» WHAT IS REQUIRED: Without skipping anything, print all of the data exactly.
#### GIVEN MATERIAL
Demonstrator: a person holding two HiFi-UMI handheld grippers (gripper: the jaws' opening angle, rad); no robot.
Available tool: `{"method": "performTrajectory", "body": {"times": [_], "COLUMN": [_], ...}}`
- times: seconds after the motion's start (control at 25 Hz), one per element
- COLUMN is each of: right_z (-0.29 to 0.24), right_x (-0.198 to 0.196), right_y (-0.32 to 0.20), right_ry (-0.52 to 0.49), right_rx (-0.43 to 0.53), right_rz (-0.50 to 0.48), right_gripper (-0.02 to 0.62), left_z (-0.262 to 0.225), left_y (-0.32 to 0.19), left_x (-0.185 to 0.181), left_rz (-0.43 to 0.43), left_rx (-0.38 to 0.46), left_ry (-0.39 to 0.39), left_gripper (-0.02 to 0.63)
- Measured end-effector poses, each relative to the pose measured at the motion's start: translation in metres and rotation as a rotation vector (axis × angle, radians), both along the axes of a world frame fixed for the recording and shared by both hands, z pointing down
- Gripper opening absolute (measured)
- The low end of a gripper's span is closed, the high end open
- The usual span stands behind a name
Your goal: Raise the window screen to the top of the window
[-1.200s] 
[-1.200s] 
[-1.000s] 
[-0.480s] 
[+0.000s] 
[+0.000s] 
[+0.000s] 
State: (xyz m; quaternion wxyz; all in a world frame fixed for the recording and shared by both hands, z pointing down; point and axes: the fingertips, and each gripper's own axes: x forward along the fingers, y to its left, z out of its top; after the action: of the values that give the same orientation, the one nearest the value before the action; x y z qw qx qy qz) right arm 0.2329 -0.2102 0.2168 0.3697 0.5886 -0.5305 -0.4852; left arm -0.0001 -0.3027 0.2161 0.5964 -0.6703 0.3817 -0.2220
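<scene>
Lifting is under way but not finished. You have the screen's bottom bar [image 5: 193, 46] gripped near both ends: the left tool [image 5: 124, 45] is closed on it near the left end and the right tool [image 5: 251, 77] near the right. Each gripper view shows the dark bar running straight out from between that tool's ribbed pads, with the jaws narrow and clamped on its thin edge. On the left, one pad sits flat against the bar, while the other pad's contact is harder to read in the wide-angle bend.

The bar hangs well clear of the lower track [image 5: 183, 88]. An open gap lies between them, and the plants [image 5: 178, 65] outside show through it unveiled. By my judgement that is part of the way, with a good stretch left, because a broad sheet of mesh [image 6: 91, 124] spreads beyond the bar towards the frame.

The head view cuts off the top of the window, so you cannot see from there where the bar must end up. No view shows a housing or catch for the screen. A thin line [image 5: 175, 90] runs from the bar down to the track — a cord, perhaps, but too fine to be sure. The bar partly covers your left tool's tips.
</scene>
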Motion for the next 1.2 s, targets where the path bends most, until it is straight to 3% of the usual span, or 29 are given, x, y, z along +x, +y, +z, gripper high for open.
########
» RESULT OF THE EXERCISE:
Demonstrator: a person holding two HiFi-UMI handheld grippers (gripper: the jaws' opening angle, rad); no robot.
Available tool: `{"method": "performTrajectory", "body": {"times": [_], "COLUMN": [_], ...}}`
- times: seconds after the motion's start (control at 25 Hz), one per element
- COLUMN is each of: right_z (-0.29 to 0.24), right_x (-0.198 to 0.196), right_y (-0.32 to 0.20), right_ry (-0.52 to 0.49), right_rx (-0.43 to 0.53), right_rz (-0.50 to 0.48), right_gripper (-0.02 to 0.62), left_z (-0.262 to 0.225), left_y (-0.32 to 0.19), left_x (-0.185 to 0.181), left_rz (-0.43 to 0.43), left_rx (-0.38 to 0.46), left_ry (-0.39 to 0.39), left_gripper (-0.02 to 0.63)
- Measured end-effector poses, each relative to the pose measured at the motion's start: translation in metres and rotation as a rotation vector (axis × angle, radians), both along the axes of a world frame fixed for the recording and shared by both hands, z pointing down
- Gripper opening absolute (measured)
- The low end of a gripper's span is closed, the high end open
- The usual span stands behind a name
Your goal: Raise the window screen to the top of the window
[-1.200s] 
[-1.200s] 
[-1.000s] 
[-0.480s] 
[+0.000s] 
[+0.000s] 
[+0.000s] 
State: (xyz m; quaternion wxyz; all in a world frame fixed for the recording and shared by both hands, z pointing down; point and axes: the fingertips, and each gripper's own axes: x forward along the fingers, y to its left, z out of its top; after the action: of the values that give the same orientation, the one nearest the value before the action; x y z qw qx qy qz) right arm 0.2329 -0.2102 0.2168 0.3697 0.5886 -0.5305 -0.4852; left arm -0.0001 -0.3027 0.2161 0.5964 -0.6703 0.3817 -0.2220
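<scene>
Lifting is under way but not finished. You have the screen's bottom bar [image 5: 193, 46] gripped near both ends: the left tool [image 5: 124, 45] is closed on it near the left end and the right tool [image 5: 251, 77] near the right. Each gripper view shows the dark bar running straight out from between that tool's ribbed pads, with the jaws narrow and clamped on its thin edge. On the left, one pad sits flat against the bar, while the other pad's contact is harder to read in the wide-angle bend.

The bar hangs well clear of the lower track [image 5: 183, 88]. An open gap lies between them, and the plants [image 5: 178, 65] outside show through it unveiled. By my judgement that is part of the way, with a good stretch left, because a broad sheet of mesh [image 6: 91, 124] spreads beyond the bar towards the frame.

The head view cuts off the top of the window, so you cannot see from there where the bar must end up. No view shows a housing or catch for the screen. A thin line [image 5: 175, 90] runs from the bar down to the track — a cord, perhaps, but too fine to be sure. The bar partly covers your left tool's tips.
</scene>
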Motion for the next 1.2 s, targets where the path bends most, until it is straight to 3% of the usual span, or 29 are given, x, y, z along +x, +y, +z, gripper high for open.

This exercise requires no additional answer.